Financial instruments with maturities of three months or less when purchased are
classified as cash equivalents in the condensed consolidated balance sheets.

     Debt.  The interest rate on the Company's long-term indebtedness is a
weighted average fixed rate of 7.69%. The Company's fixed rate debt is exposed
to the risk that the fair market value of its debt will increase in a declining
interest rate environment. This would result in the Company paying a redemption
premium if it should choose to refinance this debt. Management has not deemed it
necessary to employ any interest rate risk management strategies, such as
interest rate swap agreements. In the future, as the Company pursues its market
strategy, it may become subject to a higher degree of interest rate sensitivity
if it is required to borrow at higher or at variable rates. This could
significantly increase the Company's future sensitivity to interest rate
fluctuations and materially affect, in a negative manner, the Company's future
financial position and results of operations. There have been no material
changes in the Company's outstanding debt since December 31, 2001.

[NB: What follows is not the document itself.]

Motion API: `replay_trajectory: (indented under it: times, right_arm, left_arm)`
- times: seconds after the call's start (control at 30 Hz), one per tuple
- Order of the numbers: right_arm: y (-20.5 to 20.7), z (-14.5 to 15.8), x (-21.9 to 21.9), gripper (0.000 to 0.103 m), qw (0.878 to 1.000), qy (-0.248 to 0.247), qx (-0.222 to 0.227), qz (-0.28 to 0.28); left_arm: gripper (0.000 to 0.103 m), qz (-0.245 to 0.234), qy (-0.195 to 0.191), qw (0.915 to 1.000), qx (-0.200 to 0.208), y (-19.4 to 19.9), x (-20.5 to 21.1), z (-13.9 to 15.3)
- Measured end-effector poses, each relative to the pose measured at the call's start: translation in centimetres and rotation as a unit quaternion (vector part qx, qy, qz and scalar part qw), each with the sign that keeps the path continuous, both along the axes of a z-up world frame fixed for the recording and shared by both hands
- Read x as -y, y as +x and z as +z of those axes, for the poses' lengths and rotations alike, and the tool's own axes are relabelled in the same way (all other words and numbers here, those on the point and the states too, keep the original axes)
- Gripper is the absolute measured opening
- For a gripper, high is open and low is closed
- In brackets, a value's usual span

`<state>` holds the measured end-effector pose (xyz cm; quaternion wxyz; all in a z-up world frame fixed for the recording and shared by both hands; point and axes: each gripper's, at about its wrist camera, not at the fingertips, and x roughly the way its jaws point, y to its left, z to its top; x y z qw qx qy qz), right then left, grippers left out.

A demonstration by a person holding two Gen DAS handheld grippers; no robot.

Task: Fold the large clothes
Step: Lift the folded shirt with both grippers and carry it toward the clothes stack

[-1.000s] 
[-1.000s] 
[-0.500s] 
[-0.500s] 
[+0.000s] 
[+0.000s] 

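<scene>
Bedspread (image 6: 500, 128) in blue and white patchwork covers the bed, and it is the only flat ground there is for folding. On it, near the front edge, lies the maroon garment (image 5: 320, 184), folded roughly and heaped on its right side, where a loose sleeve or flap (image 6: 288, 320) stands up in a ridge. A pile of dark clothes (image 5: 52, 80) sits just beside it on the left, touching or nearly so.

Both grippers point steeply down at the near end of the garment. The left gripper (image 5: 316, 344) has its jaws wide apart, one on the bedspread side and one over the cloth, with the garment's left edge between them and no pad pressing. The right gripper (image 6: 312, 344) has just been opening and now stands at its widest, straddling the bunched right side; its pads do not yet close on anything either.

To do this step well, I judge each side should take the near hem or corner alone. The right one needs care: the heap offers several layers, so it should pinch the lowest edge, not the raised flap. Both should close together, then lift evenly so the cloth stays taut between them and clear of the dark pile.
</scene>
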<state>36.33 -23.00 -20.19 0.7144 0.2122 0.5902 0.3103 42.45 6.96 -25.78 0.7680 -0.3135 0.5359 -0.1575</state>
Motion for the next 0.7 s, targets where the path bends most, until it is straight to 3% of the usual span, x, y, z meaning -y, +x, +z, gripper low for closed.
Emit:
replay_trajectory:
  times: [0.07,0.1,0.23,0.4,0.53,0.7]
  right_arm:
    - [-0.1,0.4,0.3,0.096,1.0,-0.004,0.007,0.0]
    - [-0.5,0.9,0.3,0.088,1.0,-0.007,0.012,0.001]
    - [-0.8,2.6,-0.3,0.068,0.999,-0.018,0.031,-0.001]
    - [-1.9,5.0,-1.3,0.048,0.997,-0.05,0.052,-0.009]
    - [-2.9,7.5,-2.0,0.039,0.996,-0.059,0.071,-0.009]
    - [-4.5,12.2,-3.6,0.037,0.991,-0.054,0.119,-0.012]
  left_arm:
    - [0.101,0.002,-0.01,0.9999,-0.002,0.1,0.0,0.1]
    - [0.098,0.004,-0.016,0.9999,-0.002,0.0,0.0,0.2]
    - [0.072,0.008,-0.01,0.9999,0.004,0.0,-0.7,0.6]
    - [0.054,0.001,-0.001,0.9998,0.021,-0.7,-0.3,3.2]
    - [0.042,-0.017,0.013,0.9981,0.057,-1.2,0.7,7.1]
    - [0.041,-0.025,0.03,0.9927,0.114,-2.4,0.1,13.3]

                                        20


                           PART II: OTHER INFORMATION

ITEM 1.  LEGAL PROCEEDINGS

     Not applicable

ITEM 2.  CHANGES IN SECURITIES AND USE OF PROCEEDS

     Not applicable

ITEM 3.  DEFAULTS UPON SENIOR SECURITIES

     Not applicable

ITEM 4.  SUBMISSION OF MATTERS TO A VOTE OF SECURITY HOLDERS

     Not applicable

ITEM 5.  OTHER INFORMATION

     Not applicable

ITEM 6.  EXHIBITS AND REPORTS ON FORM 8-K

     Not applicable

                                        21


                                   SIGNATURES

     Pursuant to the requirements of the Securities Exchange Act of 1934, the
registrant has duly caused this report to be signed on its behalf by the
undersigned; thereunto duly authorized, on the 14th day of August, 2002.

                                          NYMEX HOLDINGS, INC.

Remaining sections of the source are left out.